Valid algorithm names: explicit_gemm, implicit_gemm, cutlass_implicit_gemm, cute_implicit_gemm, explicit_gemm_grouped, implicit_gemm_grouped, cutlass_grouped_hybrid, cute_grouped, mask_implicit_gemm.
Cache and Logging¶
# Cache directory (default: ~/.cache/warpconvnet)
export WARPCONVNET_BENCHMARK_CACHE_DIR=~/.cache/warpconvnet
# Suppress auto-tuning logs (default: true)
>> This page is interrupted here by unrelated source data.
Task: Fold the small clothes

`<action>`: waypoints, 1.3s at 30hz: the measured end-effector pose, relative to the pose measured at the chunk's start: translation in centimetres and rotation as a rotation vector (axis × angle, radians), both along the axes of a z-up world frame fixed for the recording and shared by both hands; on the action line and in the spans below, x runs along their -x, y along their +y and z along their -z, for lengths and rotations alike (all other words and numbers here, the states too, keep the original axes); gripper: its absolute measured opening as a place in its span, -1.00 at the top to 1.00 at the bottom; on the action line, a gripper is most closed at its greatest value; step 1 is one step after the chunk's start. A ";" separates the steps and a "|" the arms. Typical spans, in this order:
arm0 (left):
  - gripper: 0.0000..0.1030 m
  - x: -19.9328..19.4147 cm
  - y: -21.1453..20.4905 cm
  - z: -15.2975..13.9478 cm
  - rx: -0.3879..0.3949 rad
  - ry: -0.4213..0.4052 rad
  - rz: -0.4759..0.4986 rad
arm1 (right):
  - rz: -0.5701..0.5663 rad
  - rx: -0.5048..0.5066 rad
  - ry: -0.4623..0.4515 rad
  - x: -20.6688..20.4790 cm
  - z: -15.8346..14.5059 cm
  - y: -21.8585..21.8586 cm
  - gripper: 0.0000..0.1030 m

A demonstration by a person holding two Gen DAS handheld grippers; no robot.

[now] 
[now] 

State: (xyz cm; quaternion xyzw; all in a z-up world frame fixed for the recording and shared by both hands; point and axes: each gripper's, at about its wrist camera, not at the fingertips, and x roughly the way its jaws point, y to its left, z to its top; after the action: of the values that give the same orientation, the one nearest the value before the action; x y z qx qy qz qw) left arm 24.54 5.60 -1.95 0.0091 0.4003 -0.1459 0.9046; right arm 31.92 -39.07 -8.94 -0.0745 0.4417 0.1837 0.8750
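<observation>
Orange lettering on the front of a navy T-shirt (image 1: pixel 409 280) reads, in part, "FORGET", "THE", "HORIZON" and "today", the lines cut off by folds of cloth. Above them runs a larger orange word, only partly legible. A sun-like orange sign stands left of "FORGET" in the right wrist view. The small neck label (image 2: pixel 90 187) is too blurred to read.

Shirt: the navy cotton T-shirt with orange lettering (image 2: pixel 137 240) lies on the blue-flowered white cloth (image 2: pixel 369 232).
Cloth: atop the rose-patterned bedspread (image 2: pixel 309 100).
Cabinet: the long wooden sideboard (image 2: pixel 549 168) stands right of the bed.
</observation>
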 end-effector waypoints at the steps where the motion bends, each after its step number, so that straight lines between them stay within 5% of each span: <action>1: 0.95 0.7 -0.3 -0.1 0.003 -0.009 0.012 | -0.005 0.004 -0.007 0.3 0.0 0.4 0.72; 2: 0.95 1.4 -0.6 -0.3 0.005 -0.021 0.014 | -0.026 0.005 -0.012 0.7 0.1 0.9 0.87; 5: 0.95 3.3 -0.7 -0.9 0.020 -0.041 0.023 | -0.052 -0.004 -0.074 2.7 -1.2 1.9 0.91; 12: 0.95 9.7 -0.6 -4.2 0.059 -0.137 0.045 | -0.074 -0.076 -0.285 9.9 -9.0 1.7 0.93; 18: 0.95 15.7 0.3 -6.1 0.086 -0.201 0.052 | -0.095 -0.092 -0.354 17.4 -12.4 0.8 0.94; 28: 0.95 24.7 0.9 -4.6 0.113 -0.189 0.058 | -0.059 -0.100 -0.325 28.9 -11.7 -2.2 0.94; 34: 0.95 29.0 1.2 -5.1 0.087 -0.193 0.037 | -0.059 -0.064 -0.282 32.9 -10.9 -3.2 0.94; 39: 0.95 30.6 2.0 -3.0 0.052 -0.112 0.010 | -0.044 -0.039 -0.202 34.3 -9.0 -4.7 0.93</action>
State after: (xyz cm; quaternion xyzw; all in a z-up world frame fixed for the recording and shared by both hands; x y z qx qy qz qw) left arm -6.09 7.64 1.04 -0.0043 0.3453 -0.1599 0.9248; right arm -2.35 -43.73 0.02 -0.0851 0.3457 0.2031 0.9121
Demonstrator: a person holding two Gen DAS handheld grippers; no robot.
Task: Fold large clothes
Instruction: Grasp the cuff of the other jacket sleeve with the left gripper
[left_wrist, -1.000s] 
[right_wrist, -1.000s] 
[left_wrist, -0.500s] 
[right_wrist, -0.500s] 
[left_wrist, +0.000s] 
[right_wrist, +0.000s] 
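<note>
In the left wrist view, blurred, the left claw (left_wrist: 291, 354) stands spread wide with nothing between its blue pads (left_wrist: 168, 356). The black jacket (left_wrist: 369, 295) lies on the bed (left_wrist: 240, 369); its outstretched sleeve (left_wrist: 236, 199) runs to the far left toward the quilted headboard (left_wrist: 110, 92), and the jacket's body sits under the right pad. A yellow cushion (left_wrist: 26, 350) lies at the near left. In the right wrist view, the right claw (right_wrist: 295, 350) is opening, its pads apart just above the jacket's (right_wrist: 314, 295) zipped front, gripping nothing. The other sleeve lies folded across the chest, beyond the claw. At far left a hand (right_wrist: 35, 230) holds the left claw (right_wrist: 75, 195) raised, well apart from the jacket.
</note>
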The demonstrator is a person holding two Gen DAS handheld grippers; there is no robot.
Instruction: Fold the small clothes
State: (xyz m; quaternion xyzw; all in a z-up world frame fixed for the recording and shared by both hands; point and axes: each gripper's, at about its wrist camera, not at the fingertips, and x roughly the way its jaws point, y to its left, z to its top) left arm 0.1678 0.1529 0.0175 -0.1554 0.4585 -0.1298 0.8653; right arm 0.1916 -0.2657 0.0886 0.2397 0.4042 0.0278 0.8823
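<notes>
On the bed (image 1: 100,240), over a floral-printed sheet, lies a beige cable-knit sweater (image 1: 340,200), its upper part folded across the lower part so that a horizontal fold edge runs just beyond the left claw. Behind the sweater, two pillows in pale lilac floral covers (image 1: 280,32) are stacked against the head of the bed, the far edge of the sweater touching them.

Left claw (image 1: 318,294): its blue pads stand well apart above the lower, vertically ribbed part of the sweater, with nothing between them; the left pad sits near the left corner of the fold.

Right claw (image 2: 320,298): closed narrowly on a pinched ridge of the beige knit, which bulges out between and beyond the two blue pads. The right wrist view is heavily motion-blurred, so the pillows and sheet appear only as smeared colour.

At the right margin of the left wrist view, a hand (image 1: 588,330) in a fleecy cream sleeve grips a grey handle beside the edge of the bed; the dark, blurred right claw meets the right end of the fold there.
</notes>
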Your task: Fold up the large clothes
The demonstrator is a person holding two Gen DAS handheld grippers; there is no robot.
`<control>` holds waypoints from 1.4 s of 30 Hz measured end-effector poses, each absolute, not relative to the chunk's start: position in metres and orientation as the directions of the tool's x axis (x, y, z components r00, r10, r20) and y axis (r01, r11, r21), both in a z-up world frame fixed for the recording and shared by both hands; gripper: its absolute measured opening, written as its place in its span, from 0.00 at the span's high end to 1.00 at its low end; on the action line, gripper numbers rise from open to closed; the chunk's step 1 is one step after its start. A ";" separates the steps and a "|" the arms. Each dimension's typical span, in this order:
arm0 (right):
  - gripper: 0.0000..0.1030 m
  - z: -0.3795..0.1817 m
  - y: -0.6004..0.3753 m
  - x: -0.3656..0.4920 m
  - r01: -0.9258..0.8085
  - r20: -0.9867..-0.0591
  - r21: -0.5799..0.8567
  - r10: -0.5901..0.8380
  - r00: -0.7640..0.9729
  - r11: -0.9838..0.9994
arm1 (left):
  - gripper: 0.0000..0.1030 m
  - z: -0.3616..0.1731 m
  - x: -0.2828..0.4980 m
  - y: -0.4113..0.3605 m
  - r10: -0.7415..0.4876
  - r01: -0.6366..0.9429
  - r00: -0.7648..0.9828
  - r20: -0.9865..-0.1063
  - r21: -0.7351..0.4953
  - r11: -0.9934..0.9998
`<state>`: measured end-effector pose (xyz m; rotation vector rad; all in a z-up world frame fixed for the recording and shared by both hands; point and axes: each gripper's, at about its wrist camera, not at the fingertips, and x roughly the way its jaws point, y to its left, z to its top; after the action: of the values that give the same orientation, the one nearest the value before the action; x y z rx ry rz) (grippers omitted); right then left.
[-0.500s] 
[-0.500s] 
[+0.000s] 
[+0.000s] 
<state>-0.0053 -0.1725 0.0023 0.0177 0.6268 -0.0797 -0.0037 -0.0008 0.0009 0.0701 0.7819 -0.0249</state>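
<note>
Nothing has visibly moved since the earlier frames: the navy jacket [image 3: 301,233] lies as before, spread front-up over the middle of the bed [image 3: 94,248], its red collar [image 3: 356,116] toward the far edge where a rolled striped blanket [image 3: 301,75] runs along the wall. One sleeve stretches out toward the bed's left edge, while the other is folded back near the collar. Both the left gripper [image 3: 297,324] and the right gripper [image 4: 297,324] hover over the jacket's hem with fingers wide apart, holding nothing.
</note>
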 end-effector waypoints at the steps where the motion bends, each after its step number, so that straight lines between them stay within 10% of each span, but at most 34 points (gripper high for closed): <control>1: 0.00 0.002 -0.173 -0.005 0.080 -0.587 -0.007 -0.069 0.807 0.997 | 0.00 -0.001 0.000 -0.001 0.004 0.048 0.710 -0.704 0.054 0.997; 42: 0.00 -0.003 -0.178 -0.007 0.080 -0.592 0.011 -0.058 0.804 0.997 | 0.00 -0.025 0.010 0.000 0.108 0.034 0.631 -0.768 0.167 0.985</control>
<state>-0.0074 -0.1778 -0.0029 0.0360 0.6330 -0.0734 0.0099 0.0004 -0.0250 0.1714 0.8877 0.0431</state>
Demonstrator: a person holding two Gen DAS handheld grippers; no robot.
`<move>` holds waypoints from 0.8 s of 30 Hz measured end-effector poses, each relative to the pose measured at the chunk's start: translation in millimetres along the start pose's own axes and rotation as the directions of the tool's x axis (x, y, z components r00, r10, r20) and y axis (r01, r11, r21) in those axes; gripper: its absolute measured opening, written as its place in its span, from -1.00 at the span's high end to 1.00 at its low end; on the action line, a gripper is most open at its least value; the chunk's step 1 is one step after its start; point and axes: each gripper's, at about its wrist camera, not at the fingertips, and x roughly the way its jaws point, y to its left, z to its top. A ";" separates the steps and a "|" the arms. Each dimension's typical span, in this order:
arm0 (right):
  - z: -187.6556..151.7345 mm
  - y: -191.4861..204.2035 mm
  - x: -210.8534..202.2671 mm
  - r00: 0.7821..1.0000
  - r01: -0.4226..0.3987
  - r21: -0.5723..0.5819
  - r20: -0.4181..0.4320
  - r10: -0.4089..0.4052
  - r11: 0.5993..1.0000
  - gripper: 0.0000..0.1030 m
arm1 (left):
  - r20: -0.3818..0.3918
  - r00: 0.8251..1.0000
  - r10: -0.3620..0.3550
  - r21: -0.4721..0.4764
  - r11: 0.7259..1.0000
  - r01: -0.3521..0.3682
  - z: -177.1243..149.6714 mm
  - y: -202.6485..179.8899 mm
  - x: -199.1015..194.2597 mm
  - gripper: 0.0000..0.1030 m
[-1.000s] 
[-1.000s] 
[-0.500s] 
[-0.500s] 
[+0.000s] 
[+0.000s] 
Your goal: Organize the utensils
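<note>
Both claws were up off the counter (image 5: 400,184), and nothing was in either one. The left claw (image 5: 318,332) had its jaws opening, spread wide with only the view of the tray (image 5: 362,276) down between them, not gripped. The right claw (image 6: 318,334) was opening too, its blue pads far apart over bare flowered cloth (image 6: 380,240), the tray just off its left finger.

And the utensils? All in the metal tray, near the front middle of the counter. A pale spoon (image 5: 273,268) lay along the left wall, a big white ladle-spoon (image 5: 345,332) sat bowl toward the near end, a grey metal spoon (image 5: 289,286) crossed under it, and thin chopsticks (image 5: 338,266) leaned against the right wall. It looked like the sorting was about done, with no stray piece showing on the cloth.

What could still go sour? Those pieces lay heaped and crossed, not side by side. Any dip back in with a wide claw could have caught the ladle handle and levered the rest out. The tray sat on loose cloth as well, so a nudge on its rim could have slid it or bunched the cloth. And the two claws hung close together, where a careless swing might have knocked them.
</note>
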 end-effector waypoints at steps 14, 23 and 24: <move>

export WARPCONVNET_AUTOTUNE_LOG=false
Inspecting the Cache¶
Use scripts/inspect_benchmark_cache.py to view cached results:
python scripts/inspect_benchmark_cache.py
python scripts/inspect_benchmark_cache.py namespace=AB_gather_scatter --best-only
Use scripts/analyze_autotune_cache.py to generate statistical analysis of algorithm win rates:
python scripts/analyze_autotune_cache.py --markdown --output analysis.md
See Inspecting the Benchmark Cache for details.
Performance Characteristics¶
When Each Backend Wins¶
Based on empirical analysis on RTX 6000 Ada with cuBLAS 12.9.1.4:
| Condition | Best AB Backend | Best AtB Backend |
|---|---|---|
| ch \<= 256, any N | mask_implicit_gemm |
cute_grouped |
| ch > 256, small N | cute_grouped |
cute_grouped |
| ch > 256, large N | cutlass_implicit_gemm |
cute_grouped |
| ch \<= 64, small N (wgrad) | — | implicit_gemm or explicit_grouped |
Troubleshooting¶
Slow first run: Normal — auto-tuning benchmarks candidates. Subsequent runs use the cache. Use auto mode (not all) to minimize tuning time. To skip auto-tuning entirely, pre-populate the cache before your first run.
Clear cache when switching GPUs:
rm -rf ~/.cache/warpconvnet/
CUTLASS not available: Some backends require specific GPU compute capability. Fall back to:
export WARPCONVNET_FWD_ALGO_MODE="[explicit_gemm,implicit_gemm,mask_implicit_gemm]"
Source Files¶
| File | Contents |
|---|---|
warpconvnet/nn/functional/sparse_conv/detail/unified.py |
Auto-tuning dispatch, config construction |
warpconvnet/nn/functional/sparse_conv/detail/algo_params.py |
Adaptive candidate selection, algorithm enums |
warpconvnet/nn/functional/sparse_conv/detail/autotune.py |
Benchmark runners, cache init/merge |
warpconvnet/nn/functional/sparse_conv/detail/dispatch.py |
Algorithm execution dispatch |
warpconvnet/nn/functional/sparse_conv/detail/mask_gemm.py |
Mask-based fused kernel dispatch, reverse pair_table |
warpconvnet/nn/functional/sparse_conv/detail/cute_grouped.py |
CuTe grouped GEMM (AB + TrAB) |
warpconvnet/nn/functional/sparse_conv/detail/cutlass.py |
CUTLASS per-offset gather-scatter |
warpconvnet/nn/functional/sparse_conv/detail/explicit.py |
Explicit GEMM via cuBLAS |
warpconvnet/nn/functional/sparse_conv/detail/implicit_direct.py |
SIMT implicit GEMM |
warpconvnet/utils/benchmark_cache.py |
Generic benchmark cache with persistence |
warpconvnet/constants.py |
Environment variable parsing |